The north’s ‘prime minister’ Unal Ustel and Turkish Cypriot teachers engaged in a war of words on Wednesday over the matter of Teknofest, Turkey’s aerospace and technology festival, which is set to open its doors in the north for the first time on Thursday.

The Cyprus Turkish secondary education teachers’ trade union (Ktoeos) had announced on Tuesday that they would not take part in the event, despite the fact that the north’s ‘education ministry’ had called for all schoolchildren to attend on Friday.

Ustel took umbrage to this, and the fact that some had described the festival as a “show”.

Labelling such platforms as ‘shows’ is the product of a dark mentality and has no other meaning than putting a barrier in front of our youth. Standing against all kinds of initiatives and aiming to turn our children into introverted individuals who are closed to development goes against not only political responsibility but historical duty,” he said.

He added that education “cannot be a slave to ideological prejudices”.

“Education is a process which prepares young people for life and raises them as free individuals. The mentality which refuses to introduce our youth to science and technology today will cause our country to be disconnected from the world, to move away from production, and to regress tomorrow,” he said.

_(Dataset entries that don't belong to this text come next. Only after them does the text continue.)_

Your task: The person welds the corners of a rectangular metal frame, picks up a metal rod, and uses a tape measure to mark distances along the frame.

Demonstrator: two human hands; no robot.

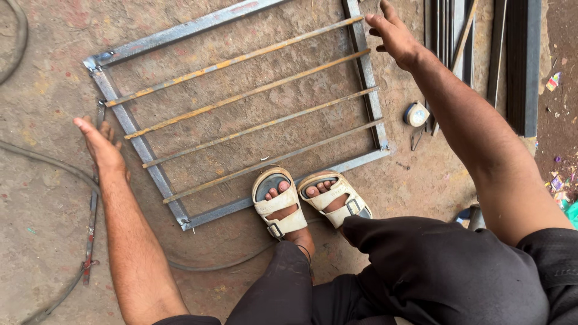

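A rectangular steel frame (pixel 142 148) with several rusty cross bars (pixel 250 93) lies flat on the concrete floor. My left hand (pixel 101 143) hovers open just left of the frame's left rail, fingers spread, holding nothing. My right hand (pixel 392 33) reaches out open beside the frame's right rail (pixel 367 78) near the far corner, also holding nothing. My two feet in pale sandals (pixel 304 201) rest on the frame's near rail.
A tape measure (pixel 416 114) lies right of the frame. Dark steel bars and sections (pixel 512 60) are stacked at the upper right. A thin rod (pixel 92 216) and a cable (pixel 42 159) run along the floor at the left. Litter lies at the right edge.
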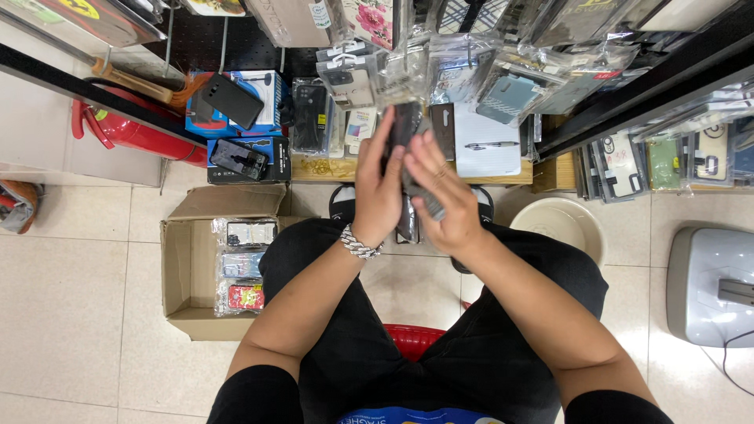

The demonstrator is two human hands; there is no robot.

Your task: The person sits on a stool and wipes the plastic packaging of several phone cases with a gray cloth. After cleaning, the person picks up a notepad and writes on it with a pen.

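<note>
I sit on a red stool (412, 339) and look down at both hands raised over my knees. My left hand (378, 188), with a silver chain bracelet (360, 243) at the wrist, grips a dark phone case in a clear plastic sleeve (406, 129) by its left edge. My right hand (440, 200) holds the same sleeve from the right, fingers curled around its lower part. The case stands nearly upright between the palms and is partly hidden by them.
An open cardboard box (187, 275) with bagged phone cases stands at my left. Racks of hanging packaged cases (503, 71) fill the shelf ahead. A beige bowl (559, 224) and a grey device (711, 286) sit at the right, a red extinguisher (129, 129) at far left.
</note>
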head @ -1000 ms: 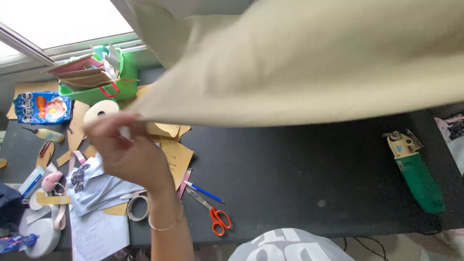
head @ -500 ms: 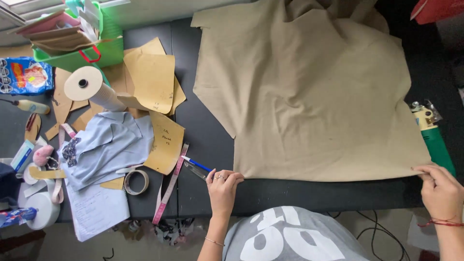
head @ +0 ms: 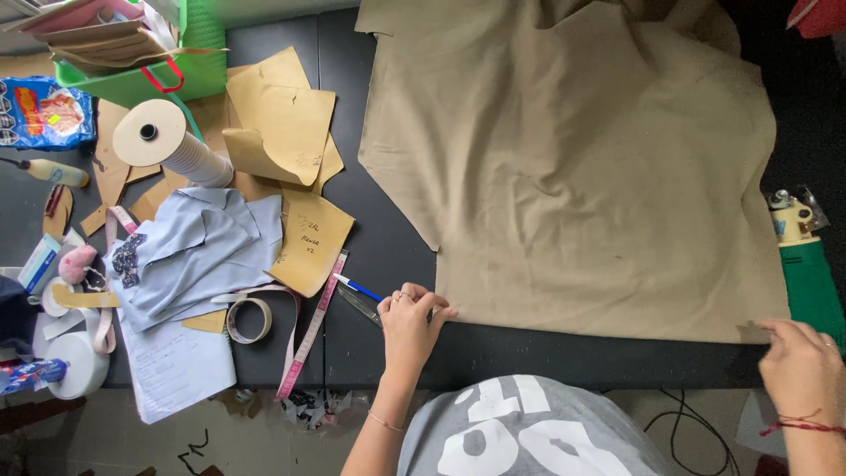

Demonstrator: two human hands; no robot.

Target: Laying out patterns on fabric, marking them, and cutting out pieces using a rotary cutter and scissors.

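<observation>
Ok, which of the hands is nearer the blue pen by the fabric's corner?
Left. The left hand rests on the tan fabric at its near-left corner, right beside the blue pen. The right hand is at the fabric's far-right corner, well away.

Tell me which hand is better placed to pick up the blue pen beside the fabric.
Left. The left hand rests on the near left corner of the tan fabric, right beside the blue pen. The right hand holds the far right corner, across the table.
</observation>
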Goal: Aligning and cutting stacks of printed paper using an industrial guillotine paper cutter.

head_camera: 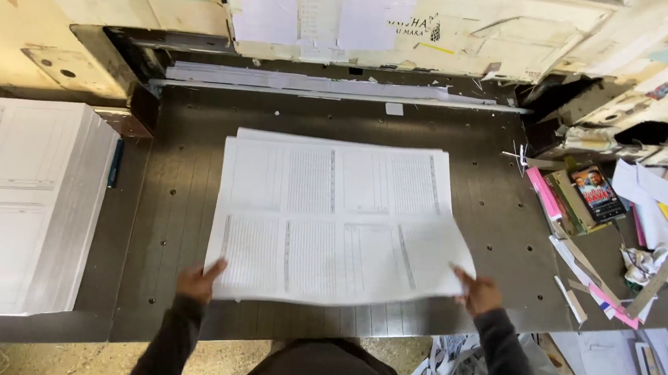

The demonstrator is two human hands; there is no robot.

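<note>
A stack of large white printed sheets (332, 211), ruled with table grids, lies on the dark metal bed (178, 169) of a paper cutting machine. My left hand (198, 280) grips the near left corner of the stack, thumb on top. At the near right corner my right hand (479, 293) holds the sheets, and the top ones bow up a little there. Both my sleeves are dark.
A tall pile of similar printed sheets (23, 205) rests at the left. The cutter's blade slot (318, 84) runs along the back with paper in it. Paper strips, coloured offcuts and a small printed card (596, 192) litter the right side. Scraps lie on the floor (447, 368).
</note>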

As such, he called on Turkish Cypriot youth to “walk towards knowledge and light, not towards darkness”, and said he “will not give any credence to any understanding which tries to block the youth’s path”.

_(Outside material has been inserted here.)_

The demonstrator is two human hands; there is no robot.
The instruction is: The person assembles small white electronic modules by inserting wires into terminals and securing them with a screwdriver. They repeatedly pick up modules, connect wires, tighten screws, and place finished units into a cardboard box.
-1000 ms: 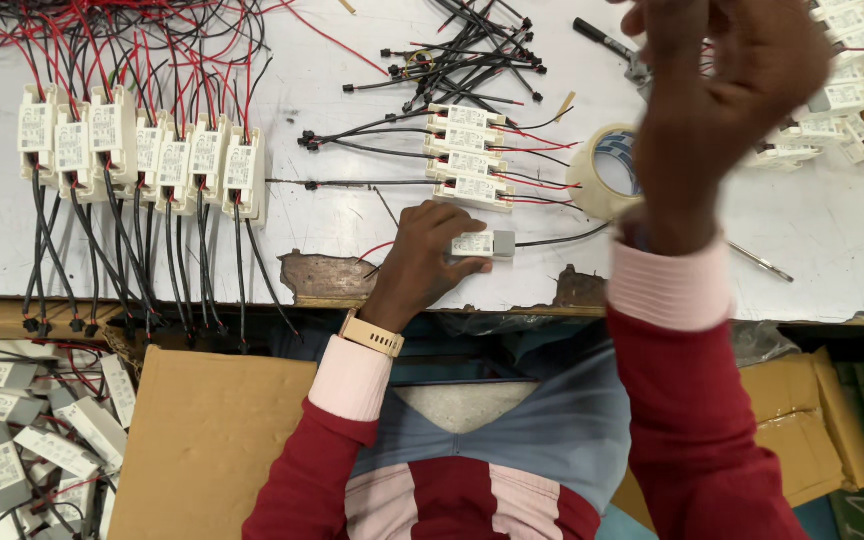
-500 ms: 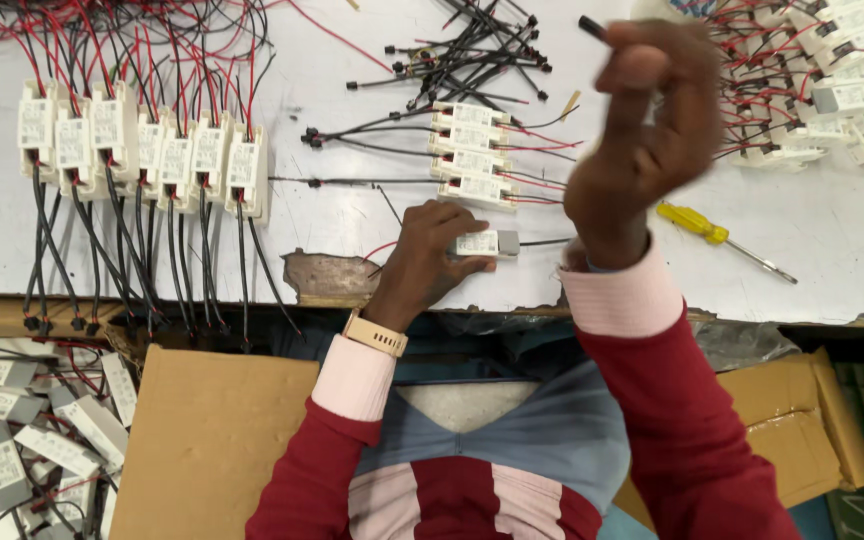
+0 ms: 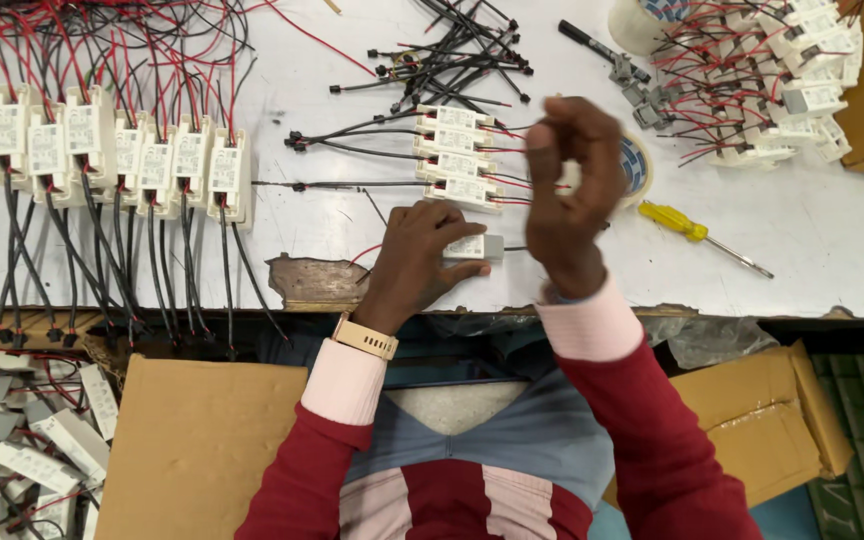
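I pin white box w/ left hand; right hand pinched above box, contents unclear. Keep box flat.

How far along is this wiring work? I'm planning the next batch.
Done: a row of wired modules at left, four more at centre. In hand: left hand holds one module; right hand is raised above it. Left: loose cables on the table.

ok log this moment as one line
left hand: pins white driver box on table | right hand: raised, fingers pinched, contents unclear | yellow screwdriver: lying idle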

He then added that he will “never step back from the fight for modernity and progress”.

The future will rise with science and technology. We will never allow our children’s future to be shackled by ambitions which are indescribable or that we do not even want to think about,” he said.

File photo: Selma Eylem
File photo: Selma Eylem

Ktoeos leader Selma Eylem hit back soon after, stressing that teachers are not against science and progress, but against the ruling coalition and the Turkish government which has organised the festival.

“Let no one try to manipulate or divert the issue. Whoever wants to go to the ‘science’ festival of those who want to impose political Islam on the bodies of our girls can go,” she said, in reference to the north’s ruling coalition’s decision to legalise the wearing of hijabs by children at public schools.

“However, let no one expect us to remain silent when our children our used as a show, when our teachers who are protesting against the attacks on our education, our working conditions, our personal rights, our union, our children, and our society, and our teachers who are punished for fighting, who are subjected to oppression, and who even today are threatened for exercising their right to protest, are tried to be shoehorned into complicity in it!”

Teknofest is being held at the north’s Ercan (Tymbou) airport between Thursday and Sunday, with Turkish President Recep Tayyip Erdogan set to be among the attendees.

He will be in Cyprus on Saturday to open Turkish Cypriot leader Ersin Tatar’s new official residence in Ayios Dhometios.